• _TRY IT_
Among the entries below, find the line with "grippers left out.", then quote it and each following line up to and including the line with "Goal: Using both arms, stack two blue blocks", and nothing else.
╭─ MATERIAL FOR THE TASK
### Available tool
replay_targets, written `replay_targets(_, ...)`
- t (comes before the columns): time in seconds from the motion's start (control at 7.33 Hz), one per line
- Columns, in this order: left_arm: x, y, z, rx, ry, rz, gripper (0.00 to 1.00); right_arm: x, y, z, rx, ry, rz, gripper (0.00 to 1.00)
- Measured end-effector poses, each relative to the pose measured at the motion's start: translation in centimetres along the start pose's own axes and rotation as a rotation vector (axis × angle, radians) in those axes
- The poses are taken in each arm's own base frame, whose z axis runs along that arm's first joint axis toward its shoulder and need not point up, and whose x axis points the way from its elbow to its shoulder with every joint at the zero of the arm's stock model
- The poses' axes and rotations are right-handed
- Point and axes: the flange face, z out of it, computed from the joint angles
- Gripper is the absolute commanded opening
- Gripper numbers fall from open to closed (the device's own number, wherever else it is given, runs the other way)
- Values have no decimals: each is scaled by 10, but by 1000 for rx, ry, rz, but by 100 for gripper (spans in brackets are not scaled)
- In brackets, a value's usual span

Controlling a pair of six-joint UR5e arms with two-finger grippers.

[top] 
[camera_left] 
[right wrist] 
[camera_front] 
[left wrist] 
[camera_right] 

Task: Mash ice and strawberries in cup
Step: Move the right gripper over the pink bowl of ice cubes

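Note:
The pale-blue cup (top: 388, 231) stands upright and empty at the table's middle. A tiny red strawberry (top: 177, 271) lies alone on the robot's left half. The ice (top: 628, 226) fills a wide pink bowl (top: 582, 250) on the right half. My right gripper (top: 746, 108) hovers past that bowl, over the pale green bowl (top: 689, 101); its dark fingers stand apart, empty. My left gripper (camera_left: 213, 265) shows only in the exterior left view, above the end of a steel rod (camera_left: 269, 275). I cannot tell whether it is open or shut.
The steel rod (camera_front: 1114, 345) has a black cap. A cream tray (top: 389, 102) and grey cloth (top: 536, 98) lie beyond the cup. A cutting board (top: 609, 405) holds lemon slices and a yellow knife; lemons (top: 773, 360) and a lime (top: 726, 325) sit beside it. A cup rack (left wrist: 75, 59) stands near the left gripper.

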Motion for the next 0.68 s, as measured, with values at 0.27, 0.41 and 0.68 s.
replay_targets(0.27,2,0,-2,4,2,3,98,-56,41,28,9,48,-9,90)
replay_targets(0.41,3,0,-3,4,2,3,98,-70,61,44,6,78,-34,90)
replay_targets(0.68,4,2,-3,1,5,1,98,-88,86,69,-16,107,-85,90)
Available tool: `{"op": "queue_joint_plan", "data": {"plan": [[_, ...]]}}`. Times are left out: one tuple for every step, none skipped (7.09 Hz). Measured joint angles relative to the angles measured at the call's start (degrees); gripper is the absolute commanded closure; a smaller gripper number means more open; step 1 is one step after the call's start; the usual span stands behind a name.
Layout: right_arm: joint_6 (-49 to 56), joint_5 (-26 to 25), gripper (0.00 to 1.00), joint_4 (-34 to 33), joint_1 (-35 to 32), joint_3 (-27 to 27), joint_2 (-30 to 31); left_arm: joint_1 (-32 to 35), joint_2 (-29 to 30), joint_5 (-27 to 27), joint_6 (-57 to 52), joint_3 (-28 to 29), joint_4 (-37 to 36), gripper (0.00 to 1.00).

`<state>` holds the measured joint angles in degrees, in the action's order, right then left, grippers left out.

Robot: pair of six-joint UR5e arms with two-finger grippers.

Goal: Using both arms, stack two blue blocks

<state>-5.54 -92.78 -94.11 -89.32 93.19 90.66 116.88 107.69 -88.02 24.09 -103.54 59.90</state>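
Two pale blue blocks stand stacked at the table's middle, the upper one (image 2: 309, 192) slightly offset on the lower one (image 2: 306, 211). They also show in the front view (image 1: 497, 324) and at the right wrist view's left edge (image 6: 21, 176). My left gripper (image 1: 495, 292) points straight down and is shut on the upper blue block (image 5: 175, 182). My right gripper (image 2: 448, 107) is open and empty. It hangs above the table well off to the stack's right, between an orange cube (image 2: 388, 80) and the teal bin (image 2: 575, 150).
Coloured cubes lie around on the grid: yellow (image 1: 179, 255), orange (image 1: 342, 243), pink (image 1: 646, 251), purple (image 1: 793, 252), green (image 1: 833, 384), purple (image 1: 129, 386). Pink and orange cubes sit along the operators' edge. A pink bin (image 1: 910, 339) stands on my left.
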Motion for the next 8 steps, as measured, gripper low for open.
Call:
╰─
• _TASK RESULT_
`<state>` holds the measured joint angles in degrees, in the action's order, right then left, grippers left out.

Robot: pair of six-joint UR5e arms with two-finger grippers.

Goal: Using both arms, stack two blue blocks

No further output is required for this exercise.